→ **Problem to work on**: Repeat, exactly and in full, the lines of the listing below, but without any pictures.
[Start of Attachment]
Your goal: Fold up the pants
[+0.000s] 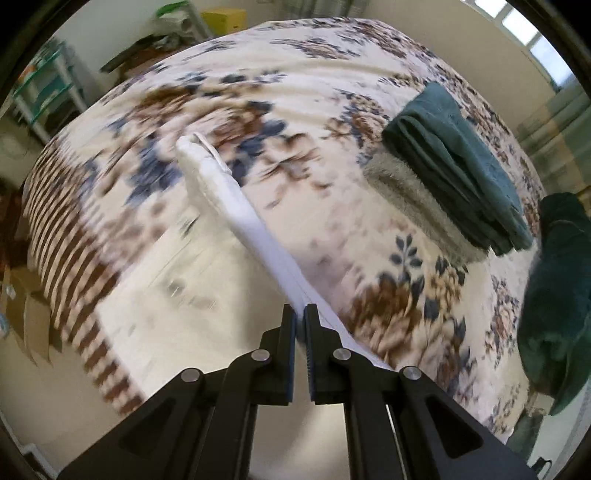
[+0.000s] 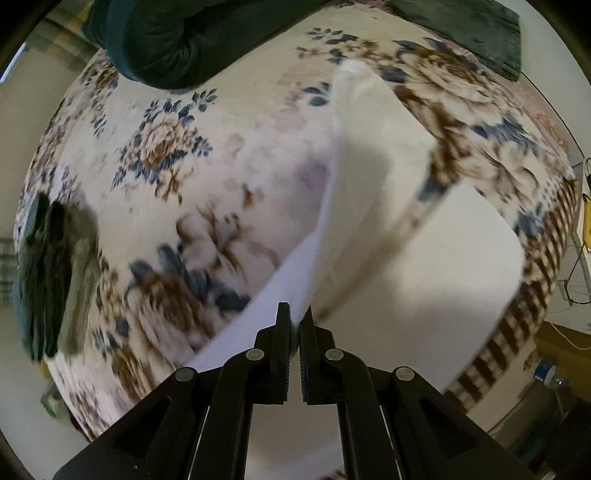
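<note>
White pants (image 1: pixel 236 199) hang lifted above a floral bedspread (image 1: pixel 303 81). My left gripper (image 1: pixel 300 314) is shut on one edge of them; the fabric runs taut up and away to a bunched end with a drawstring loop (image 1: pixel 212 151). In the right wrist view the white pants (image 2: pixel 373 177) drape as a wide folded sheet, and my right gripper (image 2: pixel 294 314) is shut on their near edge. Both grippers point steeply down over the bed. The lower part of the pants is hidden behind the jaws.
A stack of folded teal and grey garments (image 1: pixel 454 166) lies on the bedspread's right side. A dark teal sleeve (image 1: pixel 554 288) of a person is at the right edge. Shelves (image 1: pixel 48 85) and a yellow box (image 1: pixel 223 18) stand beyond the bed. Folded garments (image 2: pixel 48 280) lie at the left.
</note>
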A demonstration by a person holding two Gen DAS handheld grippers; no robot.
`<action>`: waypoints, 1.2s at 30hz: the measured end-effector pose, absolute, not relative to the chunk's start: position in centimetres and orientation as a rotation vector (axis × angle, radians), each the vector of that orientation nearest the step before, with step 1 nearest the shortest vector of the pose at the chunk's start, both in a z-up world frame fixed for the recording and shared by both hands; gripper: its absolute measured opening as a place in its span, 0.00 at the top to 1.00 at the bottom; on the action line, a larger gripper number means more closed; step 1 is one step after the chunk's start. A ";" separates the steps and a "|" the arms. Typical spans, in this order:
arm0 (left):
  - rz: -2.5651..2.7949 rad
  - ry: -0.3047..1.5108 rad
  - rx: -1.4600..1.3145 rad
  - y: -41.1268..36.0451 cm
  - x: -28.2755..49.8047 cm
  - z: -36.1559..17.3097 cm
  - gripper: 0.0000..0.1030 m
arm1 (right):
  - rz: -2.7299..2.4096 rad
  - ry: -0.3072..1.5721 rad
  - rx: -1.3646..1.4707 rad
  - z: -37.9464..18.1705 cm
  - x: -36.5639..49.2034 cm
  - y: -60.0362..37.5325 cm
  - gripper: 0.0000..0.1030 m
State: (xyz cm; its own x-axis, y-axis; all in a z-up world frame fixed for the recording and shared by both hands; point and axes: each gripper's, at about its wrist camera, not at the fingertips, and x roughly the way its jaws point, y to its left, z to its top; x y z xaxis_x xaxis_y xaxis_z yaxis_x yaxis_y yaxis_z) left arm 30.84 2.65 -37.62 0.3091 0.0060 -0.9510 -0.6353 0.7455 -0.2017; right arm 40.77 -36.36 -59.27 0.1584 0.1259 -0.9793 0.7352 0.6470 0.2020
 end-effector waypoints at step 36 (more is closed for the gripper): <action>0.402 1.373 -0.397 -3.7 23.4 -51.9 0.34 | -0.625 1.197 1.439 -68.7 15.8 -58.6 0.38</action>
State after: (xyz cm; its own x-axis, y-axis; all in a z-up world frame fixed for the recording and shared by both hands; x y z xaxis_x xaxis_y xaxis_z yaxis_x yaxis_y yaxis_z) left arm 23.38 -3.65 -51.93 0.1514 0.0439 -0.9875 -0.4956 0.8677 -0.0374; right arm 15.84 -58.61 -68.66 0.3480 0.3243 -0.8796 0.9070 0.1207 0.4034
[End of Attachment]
→ **Task result**:
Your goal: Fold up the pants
[+0.000s] 
[+0.000s] 
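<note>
White pants (image 1: pixel 236 199) hang lifted above a floral bedspread (image 1: pixel 303 81). My left gripper (image 1: pixel 300 314) is shut on one edge of them; the fabric runs taut up and away to a bunched end with a drawstring loop (image 1: pixel 212 151). In the right wrist view the white pants (image 2: pixel 373 177) drape as a wide folded sheet, and my right gripper (image 2: pixel 294 314) is shut on their near edge. Both grippers point steeply down over the bed. The lower part of the pants is hidden behind the jaws.
A stack of folded teal and grey garments (image 1: pixel 454 166) lies on the bedspread's right side. A dark teal sleeve (image 1: pixel 554 288) of a person is at the right edge. Shelves (image 1: pixel 48 85) and a yellow box (image 1: pixel 223 18) stand beyond the bed. Folded garments (image 2: pixel 48 280) lie at the left.
</note>
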A demonstration by a person holding two Gen DAS handheld grippers; no robot.
`<action>`: waypoints, 1.2s at 30hz: the measured end-effector pose, absolute, not relative to the chunk's start: position in centimetres and orientation as a rotation vector (axis × angle, radians), each the vector of that orientation nearest the step before, with step 1 nearest the shortest vector of the pose at the chunk's start, both in a z-up world frame fixed for the recording and shared by both hands; gripper: its absolute measured opening as a place in its span, 0.00 at the top to 1.00 at the bottom; on the action line, a larger gripper number means more closed; step 1 is one step after the chunk's start. A ";" separates the steps and a "|" the arms. Typical spans, in this order:
arm0 (left):
  - rz: -2.5651..2.7949 rad
  - ry: -0.3047..1.5108 rad
  - rx: -1.4600..1.3145 rad
  - y: -41.1268..36.0451 cm
  - x: -28.2755..49.8047 cm
  - z: -36.1559..17.3097 cm
  - gripper: 0.0000..0.1030 m
arm1 (right):
  - rz: -2.7299..2.4096 rad
  - ry: -0.3072..1.5721 rad
  - rx: -1.3646..1.4707 rad
  - z: -37.9464..18.1705 cm
  - x: -36.5639..49.2034 cm
  - y: -60.0362..37.5325 cm
  - gripper: 0.0000..0.1030 m
State: (xyz cm; its own x-axis, y-axis; all in a z-up world frame fixed for the recording and shared by both hands; point and axes: each gripper's, at about its wrist camera, not at the fingertips, and x roughly the way its jaws point, y to its left, z to its top; x y z xaxis_x xaxis_y xaxis_z yaxis_x yaxis_y yaxis_z) left arm 30.84 2.65 -37.62 0.3091 0.0060 -0.9510 -0.6353 0.7455 -0.2017; right arm 40.77 -36.36 -59.27 0.1584 0.1259 -0.9793 0.7352 0.6470 0.2020
 end-effector waypoints at step 36 (more is closed for the gripper): <action>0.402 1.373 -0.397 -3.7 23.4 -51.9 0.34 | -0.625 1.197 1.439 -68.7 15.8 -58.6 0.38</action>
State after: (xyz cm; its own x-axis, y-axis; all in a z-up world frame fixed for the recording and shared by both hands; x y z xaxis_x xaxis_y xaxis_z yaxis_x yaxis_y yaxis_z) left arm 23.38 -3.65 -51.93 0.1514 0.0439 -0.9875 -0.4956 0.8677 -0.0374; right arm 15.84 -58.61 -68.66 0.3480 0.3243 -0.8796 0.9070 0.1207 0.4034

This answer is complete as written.